Source data:
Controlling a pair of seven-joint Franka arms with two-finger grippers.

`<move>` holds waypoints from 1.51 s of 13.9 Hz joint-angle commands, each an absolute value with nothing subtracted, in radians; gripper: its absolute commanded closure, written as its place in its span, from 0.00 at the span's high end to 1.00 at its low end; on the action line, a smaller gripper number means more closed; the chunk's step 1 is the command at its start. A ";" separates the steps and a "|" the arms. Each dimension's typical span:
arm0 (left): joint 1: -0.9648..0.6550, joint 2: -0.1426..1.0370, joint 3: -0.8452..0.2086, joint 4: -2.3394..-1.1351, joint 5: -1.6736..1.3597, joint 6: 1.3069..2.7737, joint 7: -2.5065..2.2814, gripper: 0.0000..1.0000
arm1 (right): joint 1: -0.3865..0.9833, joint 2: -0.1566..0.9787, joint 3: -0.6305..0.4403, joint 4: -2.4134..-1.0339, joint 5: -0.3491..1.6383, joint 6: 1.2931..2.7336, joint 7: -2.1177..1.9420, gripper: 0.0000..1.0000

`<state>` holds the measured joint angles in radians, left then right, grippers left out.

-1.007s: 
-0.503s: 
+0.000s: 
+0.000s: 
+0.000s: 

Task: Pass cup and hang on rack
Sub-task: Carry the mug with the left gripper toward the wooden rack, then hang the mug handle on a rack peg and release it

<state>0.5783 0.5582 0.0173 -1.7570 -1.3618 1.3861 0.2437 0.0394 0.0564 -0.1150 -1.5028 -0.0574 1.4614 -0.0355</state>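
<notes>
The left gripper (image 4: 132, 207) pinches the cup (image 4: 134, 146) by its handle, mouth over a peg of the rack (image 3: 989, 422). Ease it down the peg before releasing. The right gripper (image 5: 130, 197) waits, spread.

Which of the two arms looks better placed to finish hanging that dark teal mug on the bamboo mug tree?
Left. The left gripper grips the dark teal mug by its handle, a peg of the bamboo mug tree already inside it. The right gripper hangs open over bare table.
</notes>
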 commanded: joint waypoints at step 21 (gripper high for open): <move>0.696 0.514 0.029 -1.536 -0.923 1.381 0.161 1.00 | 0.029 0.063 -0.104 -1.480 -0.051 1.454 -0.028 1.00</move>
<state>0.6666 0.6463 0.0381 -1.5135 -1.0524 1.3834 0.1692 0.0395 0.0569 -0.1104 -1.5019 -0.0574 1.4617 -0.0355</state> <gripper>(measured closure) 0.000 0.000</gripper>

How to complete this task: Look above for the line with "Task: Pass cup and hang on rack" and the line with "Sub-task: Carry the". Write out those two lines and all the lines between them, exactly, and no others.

Solution to the exercise:
Task: Pass cup and hang on rack
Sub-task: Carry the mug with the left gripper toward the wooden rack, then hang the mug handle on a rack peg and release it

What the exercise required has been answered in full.